__THE PROBLEM__. Reproduce the data below in full. Nothing should differ from the original.

__DATA EXCERPT__.
________

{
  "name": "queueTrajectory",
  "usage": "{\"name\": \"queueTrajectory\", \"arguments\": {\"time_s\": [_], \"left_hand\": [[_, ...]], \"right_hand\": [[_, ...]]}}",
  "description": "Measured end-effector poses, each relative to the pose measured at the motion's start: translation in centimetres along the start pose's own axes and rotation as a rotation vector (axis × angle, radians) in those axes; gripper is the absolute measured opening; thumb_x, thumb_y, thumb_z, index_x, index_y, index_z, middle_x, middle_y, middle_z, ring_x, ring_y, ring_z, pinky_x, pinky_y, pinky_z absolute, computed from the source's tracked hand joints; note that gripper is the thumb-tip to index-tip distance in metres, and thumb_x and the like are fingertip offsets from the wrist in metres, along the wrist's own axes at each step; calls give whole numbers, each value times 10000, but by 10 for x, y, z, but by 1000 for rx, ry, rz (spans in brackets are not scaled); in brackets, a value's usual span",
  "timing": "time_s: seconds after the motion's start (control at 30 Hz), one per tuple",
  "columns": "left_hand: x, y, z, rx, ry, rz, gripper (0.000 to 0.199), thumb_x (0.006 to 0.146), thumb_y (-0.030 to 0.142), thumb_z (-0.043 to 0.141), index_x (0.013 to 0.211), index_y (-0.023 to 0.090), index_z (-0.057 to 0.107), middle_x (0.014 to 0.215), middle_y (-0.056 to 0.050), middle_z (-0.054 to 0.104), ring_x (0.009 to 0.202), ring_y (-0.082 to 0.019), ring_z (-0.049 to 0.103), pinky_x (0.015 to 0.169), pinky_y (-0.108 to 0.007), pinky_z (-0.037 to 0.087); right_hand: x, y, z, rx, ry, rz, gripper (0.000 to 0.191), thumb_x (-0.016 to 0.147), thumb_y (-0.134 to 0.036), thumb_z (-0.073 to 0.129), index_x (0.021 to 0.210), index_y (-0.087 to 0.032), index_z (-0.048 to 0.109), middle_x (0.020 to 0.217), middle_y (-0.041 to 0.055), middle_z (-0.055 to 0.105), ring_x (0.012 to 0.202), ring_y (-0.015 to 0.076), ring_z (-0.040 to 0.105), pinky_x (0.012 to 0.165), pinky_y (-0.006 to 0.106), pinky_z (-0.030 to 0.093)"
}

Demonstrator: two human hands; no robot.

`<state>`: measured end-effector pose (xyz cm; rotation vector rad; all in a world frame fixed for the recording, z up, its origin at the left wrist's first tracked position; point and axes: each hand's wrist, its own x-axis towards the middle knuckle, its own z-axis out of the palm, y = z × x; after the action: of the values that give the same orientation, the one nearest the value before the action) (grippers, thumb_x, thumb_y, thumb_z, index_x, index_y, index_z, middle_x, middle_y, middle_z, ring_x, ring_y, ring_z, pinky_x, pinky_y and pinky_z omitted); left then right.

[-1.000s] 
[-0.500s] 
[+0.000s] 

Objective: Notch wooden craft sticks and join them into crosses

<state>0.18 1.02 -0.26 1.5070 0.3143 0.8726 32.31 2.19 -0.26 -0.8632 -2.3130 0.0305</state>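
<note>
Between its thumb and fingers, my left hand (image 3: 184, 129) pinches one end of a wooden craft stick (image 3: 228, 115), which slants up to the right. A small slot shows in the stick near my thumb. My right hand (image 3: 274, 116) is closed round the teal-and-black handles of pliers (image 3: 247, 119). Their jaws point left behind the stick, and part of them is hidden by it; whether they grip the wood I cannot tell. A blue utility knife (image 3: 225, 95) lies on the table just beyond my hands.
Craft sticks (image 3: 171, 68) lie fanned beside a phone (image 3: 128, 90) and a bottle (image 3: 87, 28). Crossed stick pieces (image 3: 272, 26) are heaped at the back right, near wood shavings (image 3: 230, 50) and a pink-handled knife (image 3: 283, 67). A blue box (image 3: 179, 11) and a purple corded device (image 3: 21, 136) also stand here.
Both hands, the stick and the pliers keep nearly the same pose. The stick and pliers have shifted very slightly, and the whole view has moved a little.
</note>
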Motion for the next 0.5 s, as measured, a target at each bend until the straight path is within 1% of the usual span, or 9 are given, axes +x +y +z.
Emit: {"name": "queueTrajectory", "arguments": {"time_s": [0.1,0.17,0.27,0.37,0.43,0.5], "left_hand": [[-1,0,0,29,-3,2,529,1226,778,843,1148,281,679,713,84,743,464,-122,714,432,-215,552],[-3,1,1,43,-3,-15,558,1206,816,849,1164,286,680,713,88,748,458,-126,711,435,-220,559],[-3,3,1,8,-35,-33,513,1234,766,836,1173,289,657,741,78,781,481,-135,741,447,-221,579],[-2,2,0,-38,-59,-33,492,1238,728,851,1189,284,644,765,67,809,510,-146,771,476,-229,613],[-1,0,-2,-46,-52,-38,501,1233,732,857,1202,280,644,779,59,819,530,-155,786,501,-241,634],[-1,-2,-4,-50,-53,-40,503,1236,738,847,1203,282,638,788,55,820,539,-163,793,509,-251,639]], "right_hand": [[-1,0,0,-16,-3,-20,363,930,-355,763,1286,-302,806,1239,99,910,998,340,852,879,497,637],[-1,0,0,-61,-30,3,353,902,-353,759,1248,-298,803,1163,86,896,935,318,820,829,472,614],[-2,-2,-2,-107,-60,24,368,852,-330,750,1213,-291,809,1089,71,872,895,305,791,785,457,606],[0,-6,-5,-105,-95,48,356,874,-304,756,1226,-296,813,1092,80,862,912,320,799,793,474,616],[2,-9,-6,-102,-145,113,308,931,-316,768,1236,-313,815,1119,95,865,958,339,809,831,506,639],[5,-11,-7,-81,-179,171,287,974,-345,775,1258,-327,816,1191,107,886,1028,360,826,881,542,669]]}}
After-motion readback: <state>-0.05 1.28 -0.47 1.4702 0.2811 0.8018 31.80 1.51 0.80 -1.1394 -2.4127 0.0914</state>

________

__WRITTEN RESPONSE__.
{
  "name": "queueTrajectory",
  "usage": "{\"name\": \"queueTrajectory\", \"arguments\": {\"time_s\": [_], \"left_hand\": [[_, ...]], \"right_hand\": [[_, ...]]}}",
  "description": "Measured end-effector poses, each relative to the pose measured at the motion's start: translation in centimetres along the start pose's own axes and rotation as a rotation vector (axis × angle, radians) in those axes; gripper is the absolute measured opening; thumb_x, thumb_y, thumb_z, index_x, index_y, index_z, middle_x, middle_y, middle_z, ring_x, ring_y, ring_z, pinky_x, pinky_y, pinky_z absolute, computed from the source's tracked hand joints; note that gripper is the thumb-tip to index-tip distance in metres, and thumb_x and the like are fingertip offsets from the wrist in metres, along the wrist's own axes at each step; calls give whole numbers, each value times 10000, but by 10 for x, y, z, but by 1000 for rx, ry, rz (spans in brackets are not scaled); in brackets, a value's usual span",
  "timing": "time_s: seconds after the motion's start (control at 30 Hz), one per tuple",
  "columns": "left_hand: x, y, z, rx, ry, rz, gripper (0.000 to 0.199), thumb_x (0.006 to 0.146), thumb_y (-0.030 to 0.142), thumb_z (-0.043 to 0.141), index_x (0.013 to 0.211), index_y (-0.023 to 0.090), index_z (-0.057 to 0.107), middle_x (0.014 to 0.215), middle_y (-0.056 to 0.050), middle_z (-0.054 to 0.104), ring_x (0.009 to 0.202), ring_y (-0.082 to 0.019), ring_z (-0.049 to 0.103), pinky_x (0.015 to 0.169), pinky_y (-0.108 to 0.007), pinky_z (-0.037 to 0.087); right_hand: x, y, z, rx, ry, rz, gripper (0.000 to 0.191), thumb_x (-0.016 to 0.147), thumb_y (-0.134 to 0.036), thumb_z (-0.073 to 0.129), index_x (0.021 to 0.210), index_y (-0.087 to 0.032), index_z (-0.048 to 0.109), middle_x (0.020 to 0.217), middle_y (-0.041 to 0.055), middle_z (-0.055 to 0.105), ring_x (0.012 to 0.202), ring_y (-0.015 to 0.076), ring_z (-0.040 to 0.105), pinky_x (0.012 to 0.165), pinky_y (-0.006 to 0.106), pinky_z (-0.030 to 0.093)"
}

Demonstrator: two human hands; no robot.

`<state>`: measured end-effector pose (xyz cm; rotation vector rad; all in a world frame fixed for the recording, z up, its origin at the left wrist's first tracked position; point and axes: each hand's wrist, its own x-axis towards the middle knuckle, its own z-axis out of the palm, y = z × x; after the action: of the values that give the same orientation, the one nearest the value before the action) (grippers, thumb_x, thumb_y, thumb_z, index_x, index_y, index_z, middle_x, middle_y, middle_z, ring_x, ring_y, ring_z, pinky_x, pinky_y and pinky_z omitted); left then right.

[-1.000s] 
[-0.500s] 
[+0.000s] 

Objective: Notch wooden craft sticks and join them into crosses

<state>0.18 1.02 -0.26 1.5070 0.3143 0.8726 32.31 2.19 -0.26 -0.8632 -2.3130 0.0305</state>
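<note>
Between its thumb and fingers, my left hand (image 3: 184, 129) pinches one end of a wooden craft stick (image 3: 228, 115), which slants up to the right. A small slot shows in the stick near my thumb. My right hand (image 3: 274, 116) is closed round the teal-and-black handles of pliers (image 3: 247, 119). Their jaws point left behind the stick, and part of them is hidden by it; whether they grip the wood I cannot tell. A blue utility knife (image 3: 225, 95) lies on the table just beyond my hands.
Craft sticks (image 3: 171, 68) lie fanned beside a phone (image 3: 128, 90) and a bottle (image 3: 87, 28). Crossed stick pieces (image 3: 272, 26) are heaped at the back right, near wood shavings (image 3: 230, 50) and a pink-handled knife (image 3: 283, 67). A blue box (image 3: 179, 11) and a purple corded device (image 3: 21, 136) also stand here.
Both hands, the stick and the pliers keep nearly the same pose. The stick and pliers have shifted very slightly, and the whole view has moved a little.
</note>
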Motion for the next 0.5 s, as measured, a target at each bend until the straight path is within 1% of the usual span, or 9 are given, axes +x +y +z.
Emit: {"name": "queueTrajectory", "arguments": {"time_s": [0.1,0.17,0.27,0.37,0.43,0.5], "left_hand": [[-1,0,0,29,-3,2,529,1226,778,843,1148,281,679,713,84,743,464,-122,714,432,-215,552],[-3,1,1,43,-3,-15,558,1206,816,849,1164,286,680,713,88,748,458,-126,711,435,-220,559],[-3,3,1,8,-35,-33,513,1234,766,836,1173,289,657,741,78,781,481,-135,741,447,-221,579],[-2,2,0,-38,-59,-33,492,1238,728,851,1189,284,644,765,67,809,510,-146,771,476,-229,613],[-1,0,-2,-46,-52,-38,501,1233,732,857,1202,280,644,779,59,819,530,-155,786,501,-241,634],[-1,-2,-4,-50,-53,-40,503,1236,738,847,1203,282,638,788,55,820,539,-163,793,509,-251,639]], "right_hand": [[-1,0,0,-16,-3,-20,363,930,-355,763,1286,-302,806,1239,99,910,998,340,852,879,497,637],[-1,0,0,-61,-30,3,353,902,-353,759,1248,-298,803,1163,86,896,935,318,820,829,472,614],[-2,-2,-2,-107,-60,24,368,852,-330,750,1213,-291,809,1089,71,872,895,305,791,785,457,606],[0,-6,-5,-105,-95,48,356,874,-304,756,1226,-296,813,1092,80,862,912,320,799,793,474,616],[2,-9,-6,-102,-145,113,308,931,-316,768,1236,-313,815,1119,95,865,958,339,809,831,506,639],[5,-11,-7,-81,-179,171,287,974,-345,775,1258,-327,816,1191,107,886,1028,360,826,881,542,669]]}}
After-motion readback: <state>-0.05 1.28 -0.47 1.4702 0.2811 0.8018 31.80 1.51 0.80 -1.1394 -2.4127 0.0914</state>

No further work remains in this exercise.